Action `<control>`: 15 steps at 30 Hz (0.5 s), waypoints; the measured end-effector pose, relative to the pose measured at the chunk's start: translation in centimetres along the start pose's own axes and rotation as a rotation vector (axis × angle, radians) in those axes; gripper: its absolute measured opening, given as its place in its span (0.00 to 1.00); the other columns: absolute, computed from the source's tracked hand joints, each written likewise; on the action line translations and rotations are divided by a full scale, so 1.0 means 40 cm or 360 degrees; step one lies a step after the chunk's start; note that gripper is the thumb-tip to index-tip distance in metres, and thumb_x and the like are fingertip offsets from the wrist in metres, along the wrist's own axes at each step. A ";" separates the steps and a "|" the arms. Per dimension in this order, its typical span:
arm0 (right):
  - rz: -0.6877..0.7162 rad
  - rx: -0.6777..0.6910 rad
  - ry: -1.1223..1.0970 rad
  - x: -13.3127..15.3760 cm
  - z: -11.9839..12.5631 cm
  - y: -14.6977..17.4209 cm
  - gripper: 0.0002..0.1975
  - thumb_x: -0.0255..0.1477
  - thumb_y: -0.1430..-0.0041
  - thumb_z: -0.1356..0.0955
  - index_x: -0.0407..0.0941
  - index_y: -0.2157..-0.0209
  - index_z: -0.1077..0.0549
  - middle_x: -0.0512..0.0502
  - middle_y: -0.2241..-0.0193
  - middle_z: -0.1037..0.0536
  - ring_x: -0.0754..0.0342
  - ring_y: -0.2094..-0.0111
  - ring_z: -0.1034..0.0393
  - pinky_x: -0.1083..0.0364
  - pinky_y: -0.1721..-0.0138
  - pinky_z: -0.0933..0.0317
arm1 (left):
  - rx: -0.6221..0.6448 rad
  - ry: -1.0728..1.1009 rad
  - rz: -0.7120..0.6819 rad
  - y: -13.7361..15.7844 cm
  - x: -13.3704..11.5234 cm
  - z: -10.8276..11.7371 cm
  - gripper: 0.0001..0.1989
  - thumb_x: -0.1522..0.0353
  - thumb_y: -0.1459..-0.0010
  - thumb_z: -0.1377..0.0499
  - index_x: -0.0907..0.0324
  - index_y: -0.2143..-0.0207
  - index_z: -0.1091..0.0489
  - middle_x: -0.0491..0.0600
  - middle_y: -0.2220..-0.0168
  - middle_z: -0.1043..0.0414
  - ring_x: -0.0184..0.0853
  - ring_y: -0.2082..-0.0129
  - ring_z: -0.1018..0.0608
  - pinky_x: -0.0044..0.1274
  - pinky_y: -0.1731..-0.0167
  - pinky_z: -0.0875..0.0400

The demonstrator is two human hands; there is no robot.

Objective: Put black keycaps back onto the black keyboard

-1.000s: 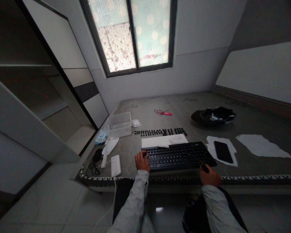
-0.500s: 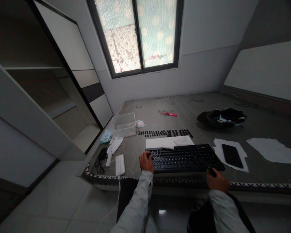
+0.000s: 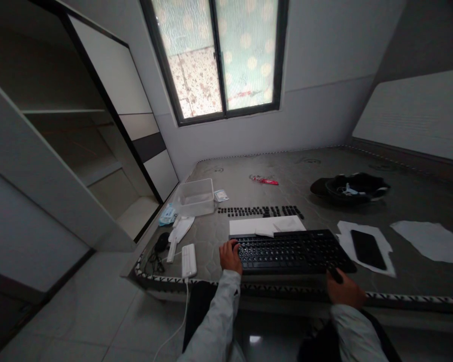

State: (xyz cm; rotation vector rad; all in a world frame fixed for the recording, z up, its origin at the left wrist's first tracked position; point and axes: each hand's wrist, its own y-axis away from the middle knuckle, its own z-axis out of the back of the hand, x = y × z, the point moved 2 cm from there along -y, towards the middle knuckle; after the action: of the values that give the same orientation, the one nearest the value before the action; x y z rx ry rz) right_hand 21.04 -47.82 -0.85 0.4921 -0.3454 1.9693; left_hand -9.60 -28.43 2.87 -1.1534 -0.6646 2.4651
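A black keyboard [image 3: 287,254] lies along the front edge of the mattress, many of its keycaps off. My left hand [image 3: 231,257] is closed around its left end, the thumb on top. By the lower right corner of the keyboard, my right hand [image 3: 346,290] grips a small black tool [image 3: 334,273], whose tip is over the lower right keys. The tool's exact kind is too dark to make out. Behind the keyboard are white paper [image 3: 264,226] and several rows of loose black keycaps [image 3: 245,211].
A phone [image 3: 368,249] rests on paper to the right, with a black cap [image 3: 358,188] behind it. Leftward are a clear plastic box [image 3: 195,198], a white power strip [image 3: 189,260] with a cord, and a dark cable [image 3: 154,261]. A red packet [image 3: 266,181] lies farther back.
The view has tilted slightly, so everything sits a little lower and to the right. Both hands keep nearly the same places at the keyboard.
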 end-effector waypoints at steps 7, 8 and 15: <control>-0.0031 0.0064 0.0009 -0.007 -0.005 -0.010 0.26 0.44 0.38 0.42 0.45 0.53 0.22 0.35 0.63 0.19 0.39 0.61 0.26 0.50 0.64 0.39 | -0.0048 -0.0027 -0.0015 0.000 0.001 -0.003 0.12 0.69 0.34 0.51 0.57 0.59 0.27 0.50 0.62 0.24 0.38 0.60 0.26 0.30 0.56 0.33; -0.0027 0.0075 0.0008 -0.006 -0.004 -0.010 0.26 0.45 0.38 0.42 0.45 0.53 0.23 0.34 0.63 0.19 0.38 0.60 0.27 0.49 0.64 0.39 | -0.0057 -0.0032 -0.0020 0.000 0.001 -0.003 0.13 0.70 0.34 0.51 0.57 0.59 0.27 0.50 0.62 0.24 0.38 0.60 0.26 0.30 0.56 0.33; -0.0009 0.0054 0.0008 0.004 0.009 -0.004 0.26 0.44 0.37 0.43 0.44 0.53 0.22 0.34 0.64 0.20 0.38 0.62 0.26 0.49 0.65 0.38 | -0.0118 -0.0064 -0.0030 0.001 -0.002 -0.006 0.10 0.70 0.35 0.50 0.59 0.61 0.29 0.52 0.63 0.25 0.39 0.60 0.27 0.30 0.57 0.33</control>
State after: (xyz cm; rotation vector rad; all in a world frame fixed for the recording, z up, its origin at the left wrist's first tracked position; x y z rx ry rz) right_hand 21.19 -47.78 -0.46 0.5090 -0.3073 1.9734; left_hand -9.36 -28.43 2.78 -1.1217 -0.7804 2.4731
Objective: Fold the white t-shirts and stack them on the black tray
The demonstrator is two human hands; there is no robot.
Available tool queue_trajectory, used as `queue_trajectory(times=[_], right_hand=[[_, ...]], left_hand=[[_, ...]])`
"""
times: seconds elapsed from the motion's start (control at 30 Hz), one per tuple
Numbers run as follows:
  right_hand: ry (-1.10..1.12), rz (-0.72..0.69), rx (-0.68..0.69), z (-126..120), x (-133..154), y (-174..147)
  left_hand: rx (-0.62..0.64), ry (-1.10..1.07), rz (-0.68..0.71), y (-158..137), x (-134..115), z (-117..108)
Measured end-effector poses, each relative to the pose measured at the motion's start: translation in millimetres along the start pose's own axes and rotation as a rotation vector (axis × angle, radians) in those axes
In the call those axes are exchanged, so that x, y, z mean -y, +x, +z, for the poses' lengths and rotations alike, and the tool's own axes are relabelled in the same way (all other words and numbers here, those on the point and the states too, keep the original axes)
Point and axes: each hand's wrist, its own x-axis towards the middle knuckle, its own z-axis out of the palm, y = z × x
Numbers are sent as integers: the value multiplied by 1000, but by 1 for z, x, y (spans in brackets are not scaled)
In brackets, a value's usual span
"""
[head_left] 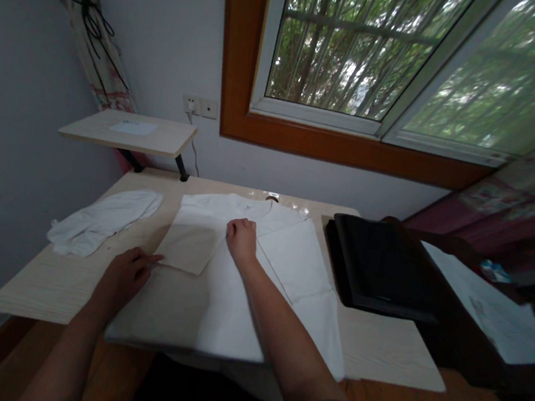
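On the bench [52, 285], the shirt sleeve [188, 248] lies between our touching left hand [129, 274] and curled right hand [242, 240]; we can't tell either's grip.

Ambient light indoors is dim. Daylight enters through the window [434, 68] beyond the right grip [243, 240], overexposing gaps in the foliage [331, 55]. A soft-edged shadow falls across the white shirt [229, 313] beside the left grip [125, 277]. Small glare spots appear on the desk [381, 341] just beyond the right grip. Wide-angle distortion slants outlying edges; print on the sheet [502, 314] right of both grips is illegible.
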Motion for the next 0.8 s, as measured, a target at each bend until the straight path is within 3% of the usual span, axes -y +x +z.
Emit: queue_trajectory(times=[0.2, 0.4, 0.53, 0.63, 0.8], right_hand=[[-38, -10, 8, -3, 2, -1], [-101, 6, 21, -7, 9, -3], [-119, 0, 40, -9, 11, -5], [-126, -9, 50, -10, 11, -6], [-126, -13, 61, -10, 11, -6]], left_hand=[[54, -13, -26, -2, -4, -3], [-6, 70, -13, 6, -6, -5], [-35, 163, 56, 39, -13, -8], [42, 193, 116, 74, -20, -1], [147, 287, -34, 128, -22, 28]])
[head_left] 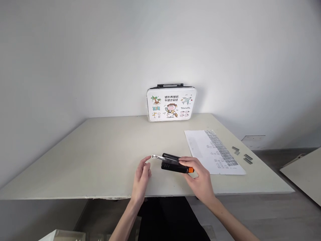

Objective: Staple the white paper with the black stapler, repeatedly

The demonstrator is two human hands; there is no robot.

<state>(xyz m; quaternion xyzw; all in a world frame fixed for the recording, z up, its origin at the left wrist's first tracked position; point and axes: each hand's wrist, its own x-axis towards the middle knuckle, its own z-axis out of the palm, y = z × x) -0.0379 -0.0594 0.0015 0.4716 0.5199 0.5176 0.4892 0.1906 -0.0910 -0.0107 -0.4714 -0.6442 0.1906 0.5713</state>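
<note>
My right hand grips a black stapler with an orange end piece, holding it tilted above the table. A shiny metal part sticks out of the stapler's left end. The index fingertip of my left hand is at the tip of that metal part; whether it touches cannot be told. The thumb is apart from the index finger, the other fingers are curled, and nothing shows in this hand. To the right, a printed sheet of paper lies flat, partly behind my right hand. Several staple strips lie beyond its right edge.
A white cartoon-printed case with a black handle stands upright at the table's back, against the wall. The pale table has its front edge just below my hands. Another pale surface is at the far right.
</note>
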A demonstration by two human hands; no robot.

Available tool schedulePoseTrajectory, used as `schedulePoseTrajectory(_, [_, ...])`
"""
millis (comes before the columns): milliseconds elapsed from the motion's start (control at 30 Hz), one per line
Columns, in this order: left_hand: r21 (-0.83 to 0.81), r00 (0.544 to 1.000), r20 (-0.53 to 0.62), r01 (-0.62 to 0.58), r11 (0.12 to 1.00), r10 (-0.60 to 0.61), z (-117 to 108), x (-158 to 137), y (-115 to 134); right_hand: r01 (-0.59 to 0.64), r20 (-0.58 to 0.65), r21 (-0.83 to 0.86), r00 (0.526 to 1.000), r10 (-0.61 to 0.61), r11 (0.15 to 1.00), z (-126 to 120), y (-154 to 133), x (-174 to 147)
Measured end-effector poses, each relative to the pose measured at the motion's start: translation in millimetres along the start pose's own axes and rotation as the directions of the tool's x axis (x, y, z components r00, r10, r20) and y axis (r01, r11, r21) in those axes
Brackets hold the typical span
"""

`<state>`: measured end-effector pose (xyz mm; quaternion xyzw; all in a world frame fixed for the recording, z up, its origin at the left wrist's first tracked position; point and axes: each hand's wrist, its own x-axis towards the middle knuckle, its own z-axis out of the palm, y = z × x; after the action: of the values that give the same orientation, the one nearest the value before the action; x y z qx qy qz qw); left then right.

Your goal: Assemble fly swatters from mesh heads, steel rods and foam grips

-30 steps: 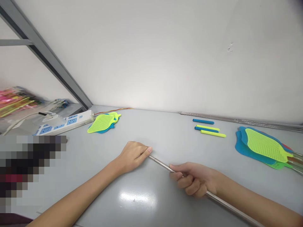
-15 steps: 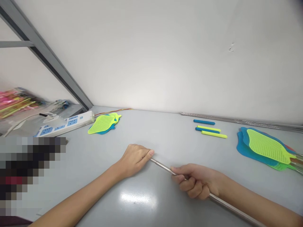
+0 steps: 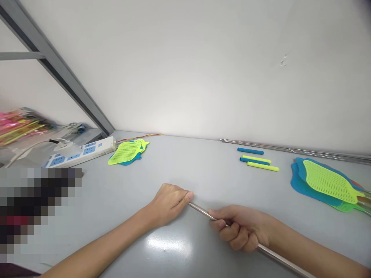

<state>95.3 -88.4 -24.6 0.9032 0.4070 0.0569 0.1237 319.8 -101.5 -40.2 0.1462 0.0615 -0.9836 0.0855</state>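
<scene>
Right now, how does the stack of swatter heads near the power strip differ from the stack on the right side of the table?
The left stack by the power strip looks smaller and lies farther from the hands; the right stack looks bigger and nearer. The right stack has metal rods fitted at its lower end; the left stack shows none. Both have a yellow-green mesh head on top of blue ones.

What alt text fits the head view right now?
Both hands grip a thin metal rod low over a grey table: left hand at its tip, right hand fisted around it. Fly-swatter heads lie right.
</scene>
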Motion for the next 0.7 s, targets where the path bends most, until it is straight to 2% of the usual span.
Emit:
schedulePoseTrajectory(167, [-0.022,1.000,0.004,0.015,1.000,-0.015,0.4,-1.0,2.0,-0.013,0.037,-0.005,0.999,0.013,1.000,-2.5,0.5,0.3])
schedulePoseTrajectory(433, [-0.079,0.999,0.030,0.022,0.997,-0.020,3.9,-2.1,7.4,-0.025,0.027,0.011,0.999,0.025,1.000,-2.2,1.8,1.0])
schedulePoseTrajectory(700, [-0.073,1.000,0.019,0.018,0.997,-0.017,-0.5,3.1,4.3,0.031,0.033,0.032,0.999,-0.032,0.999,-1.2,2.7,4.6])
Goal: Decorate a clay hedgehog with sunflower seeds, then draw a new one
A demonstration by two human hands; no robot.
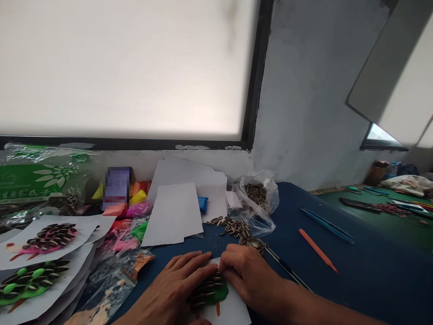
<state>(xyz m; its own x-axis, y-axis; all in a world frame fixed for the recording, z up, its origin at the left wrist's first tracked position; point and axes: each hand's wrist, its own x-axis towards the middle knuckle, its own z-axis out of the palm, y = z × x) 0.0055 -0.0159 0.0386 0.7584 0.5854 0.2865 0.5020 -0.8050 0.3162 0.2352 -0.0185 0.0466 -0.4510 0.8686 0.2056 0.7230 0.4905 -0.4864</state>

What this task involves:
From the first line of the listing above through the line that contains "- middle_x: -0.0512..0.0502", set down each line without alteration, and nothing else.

Task result:
Action `<control>`: 15 steps at 30 Hz (0.5 s), waypoints; the measured end-effector pose, relative to the pose measured at the chunk's start: translation in centimetres along the start pose's own axes and rotation as a rotation vector (axis × angle, radians) in those axes; gripper: its absolute measured opening, given as its place in its span (0.00 to 1.00); the other columns: absolute, computed from the source's tracked hand joints, each written likewise; on the action line translations and rotations are divided by a full scale, so 1.0 means 40 cm or 360 degrees; step one lies a step after the chunk's start; note that gripper is the thumb-tip to index-tip distance in metres, and thumb_x and the like are fingertip offsets from the wrist in metres, along the wrist's own axes at each step. A ";" separates the steps and a "|" the arms. Per dimension in this order, its typical span:
arm0 (right):
  - rz: -0.6877..0.7162 rad
  - rx: -0.6777..0.6910 rad
  - ry: -1.1223..1.0970 rad
  - x: -13.3127..15.3760 cm
  - z: -11.9839..12.5631 cm
  - y: -14.6977..17.4209 cm
  - gripper: 0.0002..0.1975
  - thumb_x: -0.0255..0.1477
  - thumb_y: -0.1430..-0.0041
  - thumb_z: -0.1356..0.0955
  - index_x: -0.0407..0.0941
  - index_y: -0.2157..-0.0209
  - index_z: -0.1077..0.0549
  - middle_x: -0.0512..0.0502

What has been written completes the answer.